Proliferation of T lymphocytes using polymorphonuclear neutrophils (PMN) as antigen-presenting cells: (a) PMN derived from the lavage of patient 12 (L-PMN, 1 × 10⁵) were co-cultivated with either lavage-derived T cells (L-T cells) or T cells isolated from the peripheral blood (pT cells, 2 × 10⁴) (taken immediately prior to surgery) in the absence (two left columns) or presence (two right columns) of staphylococcal enterotoxin (SE) A (10 ng/ml); proliferation was measured by incorporation of [³H]-thymidine (cpm).

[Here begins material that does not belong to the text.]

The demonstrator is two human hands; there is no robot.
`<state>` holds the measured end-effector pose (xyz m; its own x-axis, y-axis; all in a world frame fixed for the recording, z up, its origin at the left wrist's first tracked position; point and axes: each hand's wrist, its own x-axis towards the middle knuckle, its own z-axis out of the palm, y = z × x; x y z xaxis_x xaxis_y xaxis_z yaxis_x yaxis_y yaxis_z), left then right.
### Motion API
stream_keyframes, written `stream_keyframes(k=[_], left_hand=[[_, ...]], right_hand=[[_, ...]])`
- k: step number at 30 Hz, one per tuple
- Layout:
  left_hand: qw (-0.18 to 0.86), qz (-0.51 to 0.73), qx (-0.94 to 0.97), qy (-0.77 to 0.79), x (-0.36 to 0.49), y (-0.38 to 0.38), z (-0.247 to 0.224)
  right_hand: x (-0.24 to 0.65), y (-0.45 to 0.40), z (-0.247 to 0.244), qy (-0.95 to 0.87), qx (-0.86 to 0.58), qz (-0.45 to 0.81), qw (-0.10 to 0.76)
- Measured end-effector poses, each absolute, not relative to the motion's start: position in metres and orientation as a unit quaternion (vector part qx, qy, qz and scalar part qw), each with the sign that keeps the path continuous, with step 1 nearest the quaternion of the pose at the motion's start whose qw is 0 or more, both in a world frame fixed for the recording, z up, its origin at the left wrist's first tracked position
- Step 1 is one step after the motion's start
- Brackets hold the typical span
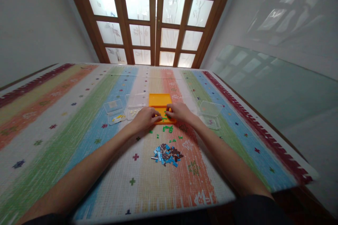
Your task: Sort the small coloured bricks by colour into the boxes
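An orange plastic box (160, 100) lies on the table with its lid laid back, and small green toy bricks (164, 118) are in its near half. My left hand (146, 117) reaches over the box's left side, thumb and fingers drawn together at the tips. From the right, my right hand (180, 111) bends over the same half, its fingers curled in a pinch by the green bricks. Whatever either hand pinches is too small to make out. Just in front of the box lie several loose green bricks (168, 129).
Nearer me is a pile of blue and brown bricks (167, 154). To the left stand an open clear box (114, 111) with yellow pieces and another clear box (129, 117) with whitish pieces. An open clear box (210, 121) stands right. A striped tablecloth (105, 168) covers the table.
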<state>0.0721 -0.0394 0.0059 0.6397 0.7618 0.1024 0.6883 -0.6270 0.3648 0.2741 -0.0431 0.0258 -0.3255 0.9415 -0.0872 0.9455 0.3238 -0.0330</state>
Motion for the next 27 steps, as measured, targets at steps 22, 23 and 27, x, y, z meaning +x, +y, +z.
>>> stream_keyframes(k=[22,23,27], left_hand=[[0.220,-0.055,0.933,0.280,0.050,-0.056,0.047],[0.212,-0.065,0.931,0.289,0.049,-0.056,0.048],[0.188,-0.089,0.929,0.306,0.049,-0.058,0.049]], right_hand=[[0.262,-0.050,0.032,0.801,0.595,-0.008,0.056],[0.263,-0.050,0.035,0.804,0.593,-0.006,0.054],[0.270,-0.056,0.052,0.845,0.533,-0.027,0.037]])
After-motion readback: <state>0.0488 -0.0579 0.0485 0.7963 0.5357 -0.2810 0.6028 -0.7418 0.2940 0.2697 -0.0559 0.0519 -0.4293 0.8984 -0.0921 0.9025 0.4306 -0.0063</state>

Values represent the mean ± s.d. of 12 parallel wells. *Indicates that proliferation is different from that seen in the absence of SEA (P = 1·5 × 10⁻⁸); **proliferation of pT cells is enhanced compared to L-T cells (P = 1·2 × 10⁻⁸). (b) CD4 positive T cells (obtained from the lavage of patient 11) were cultivated in the presence of heterologous PMN and either SEA or SEB in the concentrations indicated; proliferation of T cells was measured at day 4. (c) A similar experiment using CD8 positive T cells. The values represent the mean ± s.d. of 12 parallel wells [please note that in the experiments shown in (b) and (c) five times more cells were used]. (d) CD8 positive T cells (derived from the lavage of patient 11) were cultivated in the presence of autologous PMN and SEA (10 ng/ml). After 24 h, synthesis of IFN-γ was measured by cytofluorometry of permeabilized cells (line IgG isotype control; filled peak anti-IFN-γ).